This project's goal is to give each family member and myself just 10 minutes of unconditional positive regard every day. All attention is focused on the other person for those 10 minutes and only positive comments or thoughts are allowed. Just 10 minutes often becomes much more. Try it and see. You'll find the Just 10 guidelines on the right side of this blog.







Saturday, November 27, 2010

More of the Story

Most people who know me or think they know me can’t imagine me as a nun.  The pieces just don’t fit.  Piety and reverence seem to be ever beyond my grasp.  The fact that it seems unlikely that I was ever a nun adds to the transformative power that my convent experience had on my life.
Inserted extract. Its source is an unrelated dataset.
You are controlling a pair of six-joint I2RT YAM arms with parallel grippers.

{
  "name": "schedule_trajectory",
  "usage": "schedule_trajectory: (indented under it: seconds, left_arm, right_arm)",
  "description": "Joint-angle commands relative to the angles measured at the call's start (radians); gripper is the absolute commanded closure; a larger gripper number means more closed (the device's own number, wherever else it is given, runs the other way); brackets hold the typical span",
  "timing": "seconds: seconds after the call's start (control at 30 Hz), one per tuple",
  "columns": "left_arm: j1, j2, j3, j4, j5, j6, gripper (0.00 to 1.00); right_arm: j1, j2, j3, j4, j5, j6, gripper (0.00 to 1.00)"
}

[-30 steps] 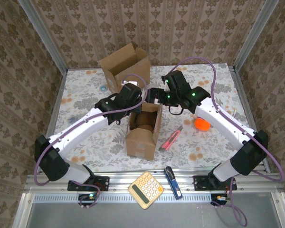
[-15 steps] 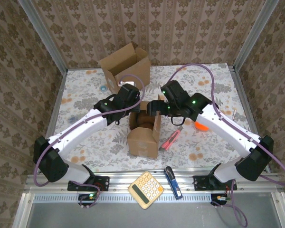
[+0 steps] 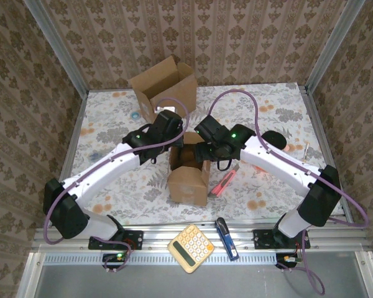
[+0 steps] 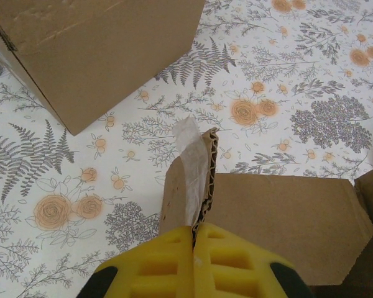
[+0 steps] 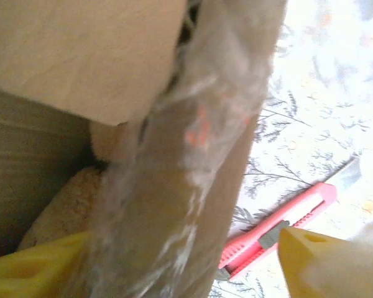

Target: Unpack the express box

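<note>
Since a second ago the right gripper [image 3: 203,151] has swung left, down onto the express box [image 3: 188,180] at mid-table. The left wrist camera shows the left gripper [image 4: 194,231] clamped tight on the box's taped flap [image 4: 189,180]. The right wrist view shows yellow fingers [image 5: 311,261] spread astride the box wall, a tan fuzzy thing [image 5: 62,205] inside, and a pink cutter [image 5: 280,223] outside.

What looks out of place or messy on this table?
The calculator and a blue tool lie on the metal rail in front of the table, not on it. On the open box, a torn strip of tape sticks up raggedly from one flap.
</note>
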Motion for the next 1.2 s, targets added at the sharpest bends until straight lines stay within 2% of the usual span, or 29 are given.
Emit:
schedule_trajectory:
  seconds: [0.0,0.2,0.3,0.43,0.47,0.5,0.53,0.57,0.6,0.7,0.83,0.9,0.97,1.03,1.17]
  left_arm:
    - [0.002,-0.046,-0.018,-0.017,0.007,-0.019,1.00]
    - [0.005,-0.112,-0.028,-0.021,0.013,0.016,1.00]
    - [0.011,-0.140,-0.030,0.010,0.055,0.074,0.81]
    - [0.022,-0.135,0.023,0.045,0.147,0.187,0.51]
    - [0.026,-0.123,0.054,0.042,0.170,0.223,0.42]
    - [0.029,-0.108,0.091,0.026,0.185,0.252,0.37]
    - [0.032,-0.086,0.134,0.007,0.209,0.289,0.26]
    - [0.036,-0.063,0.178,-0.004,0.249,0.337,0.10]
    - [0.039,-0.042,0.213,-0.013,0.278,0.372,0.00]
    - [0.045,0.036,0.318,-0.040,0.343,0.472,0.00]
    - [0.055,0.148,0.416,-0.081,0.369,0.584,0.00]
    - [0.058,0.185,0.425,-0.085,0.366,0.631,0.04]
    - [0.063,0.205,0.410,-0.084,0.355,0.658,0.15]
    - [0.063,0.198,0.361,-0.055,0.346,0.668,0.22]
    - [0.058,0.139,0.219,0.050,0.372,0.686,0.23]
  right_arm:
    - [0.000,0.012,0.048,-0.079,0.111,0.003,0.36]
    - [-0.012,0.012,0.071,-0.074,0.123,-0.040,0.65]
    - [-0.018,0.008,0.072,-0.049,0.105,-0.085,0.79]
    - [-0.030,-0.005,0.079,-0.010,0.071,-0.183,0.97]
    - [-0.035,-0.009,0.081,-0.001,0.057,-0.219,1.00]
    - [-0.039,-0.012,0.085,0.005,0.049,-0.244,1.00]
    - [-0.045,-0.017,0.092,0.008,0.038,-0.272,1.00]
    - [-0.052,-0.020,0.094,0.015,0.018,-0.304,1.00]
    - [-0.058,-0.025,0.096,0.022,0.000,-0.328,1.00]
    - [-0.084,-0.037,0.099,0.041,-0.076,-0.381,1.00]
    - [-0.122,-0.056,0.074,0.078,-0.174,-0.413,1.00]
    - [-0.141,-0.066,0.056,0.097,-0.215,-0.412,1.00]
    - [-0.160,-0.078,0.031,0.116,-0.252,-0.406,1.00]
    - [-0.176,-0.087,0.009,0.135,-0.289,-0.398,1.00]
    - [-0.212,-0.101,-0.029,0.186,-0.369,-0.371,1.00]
Telling the story of those years over 30 years later is not easy.  My memory is often hazy, sometimes deliberately so.  There are many things I don’t want to remember.  Yet, in the re-membering I put together the pieces in hopes that I’ll be able to see from a distance just what those years meant and how despite the pain, they serve me well today.

The emotional imprint of that time is still strong.  At times, it may cloud the facts but this is true of any life and the memory of things past.  My convent experience while unique to me is not really unique at all.  For anyone who has experienced a great loss, a battered spirit or a broken heart and lived through it, this story is also yours.

Chapter One

The Big Mistake

I remember the day I arrived at the convent.  Small suitcase in hand, my entire family and my beloved grandmother were there.  We all sat nervously in the fanciest convent parlor, the one usually reserved for bishops and dignitaries, waiting for my acceptance into the order from Mother Superior.  She wafted in as if on cue and gushed a little too enthusiastically, eagerly shaking my grandmother and my parents hands.  I stood wearing a loose fitting peasant dress that I had sewn for the occasion.  I remember having a sinking feeling in the pit of my stomach.  My mind was screaming,
“It’s not too late, go home now.  This is a big mistake.” 
I ignored this inner voice, the one screaming the truth at me.  How different things would have been had I listened. 
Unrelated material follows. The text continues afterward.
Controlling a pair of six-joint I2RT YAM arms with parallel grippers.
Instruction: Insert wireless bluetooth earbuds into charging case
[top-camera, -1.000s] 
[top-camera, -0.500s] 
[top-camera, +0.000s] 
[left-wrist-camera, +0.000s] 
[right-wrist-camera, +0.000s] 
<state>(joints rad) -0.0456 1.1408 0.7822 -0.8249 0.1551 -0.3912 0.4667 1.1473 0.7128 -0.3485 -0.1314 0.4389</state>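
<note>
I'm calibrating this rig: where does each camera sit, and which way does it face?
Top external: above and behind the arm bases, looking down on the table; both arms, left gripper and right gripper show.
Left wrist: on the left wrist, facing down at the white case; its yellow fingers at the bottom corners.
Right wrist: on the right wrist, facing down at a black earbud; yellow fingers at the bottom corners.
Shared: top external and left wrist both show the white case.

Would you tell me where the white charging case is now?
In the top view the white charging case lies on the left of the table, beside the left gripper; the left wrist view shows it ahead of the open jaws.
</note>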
In that opening moment, I knew that I should run the opposite direction, run back into the life I was trying to escape.  I was too young to know and to appreciate the wisdom that lies within all of us.  I, who did what was expected, chose to ignore this inner voice.  For the next 2 years and ten months, not a day ended in which I did not regret this failure to listen to my heart.
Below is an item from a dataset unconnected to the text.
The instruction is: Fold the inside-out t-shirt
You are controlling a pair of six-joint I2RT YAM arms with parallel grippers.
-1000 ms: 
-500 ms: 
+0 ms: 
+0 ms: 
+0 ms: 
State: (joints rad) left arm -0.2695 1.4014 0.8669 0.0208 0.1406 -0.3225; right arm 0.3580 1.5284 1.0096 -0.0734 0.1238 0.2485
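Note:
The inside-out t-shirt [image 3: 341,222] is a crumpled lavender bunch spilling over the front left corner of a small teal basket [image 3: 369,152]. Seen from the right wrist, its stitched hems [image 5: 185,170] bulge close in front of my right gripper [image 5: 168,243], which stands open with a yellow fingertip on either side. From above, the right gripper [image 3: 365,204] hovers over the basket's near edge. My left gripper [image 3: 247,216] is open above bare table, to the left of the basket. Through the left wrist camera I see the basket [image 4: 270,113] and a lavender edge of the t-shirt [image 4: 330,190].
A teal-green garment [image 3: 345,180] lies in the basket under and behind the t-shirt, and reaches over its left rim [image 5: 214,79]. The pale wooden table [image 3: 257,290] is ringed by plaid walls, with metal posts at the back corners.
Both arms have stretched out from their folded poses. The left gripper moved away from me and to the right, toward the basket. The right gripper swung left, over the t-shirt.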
To understand why at 21, when I should be eager to experience the world and all it offered, I entered a convent instead,  you’ll have to know more about where I came from and how it shaped me. 

Born the eldest in a family of six children, I grew up in a very small rural community that was populated by Catholic German-Americans.  This little rural town had a population of 325 for years.  Main street was a dead end.  Everyone knew everyone else in this sleepy little town called Sublimity.  Within the city limits there was only one church, the Catholic Church in a parish called St. Boniface.    St. Boniface was a German saint whose story sometimes seemed to get mixed up with the pagan god, Thor.  It would be years before I learned about Thor.  As a kid, I was all Catholic and so was everyone else in my small world. 

Both of my parents came from large Catholic families.  They grew up living less than 2 miles apart from each other as the crow flies (which means across the fields).  They knew each other as children in grade school.  They knew each others families and who was related to whom and sometimes the why of that relationship.    It was a bit like Walton’s mountain Catholic-style.  Yet, compared to Sublimity’s Catholic families, Walton’s mountain was populated by cock-eyed optimists.  

My grandparents grew up speaking German as children.  Their families were firmly ensconced in German culture.  They were pessimists who did not show affection lest it spoil their “kinder”.  Things were usually going from bad to worse.  Talk about feelings was “verboten.”  Despite this dour view of the world, and the lack of displays of affection,  they were fiercely loyal to their family.  Their family was their world.  It was my world as well. 

I grew up in the company of cousins and aunts and uncles.  We celebrated holidays together with both sides of the family.  One side was visited for dinner (lunch) and one side for supper (dinner).  Huge family potlucks were common place.  Weddings were big occasions.  Food and beer flowed freely.  Funerals were always followed by a feast as well and lots of reminiscing.  Baptisms were followed by a big meal for relatives.  Death was as much a part of life as the baptisms were. Food was part of everything.    Occasions often began with the celebration of a Catholic sacrament.  There was no other way, no other religion, no other way of being a family.  This was all I knew.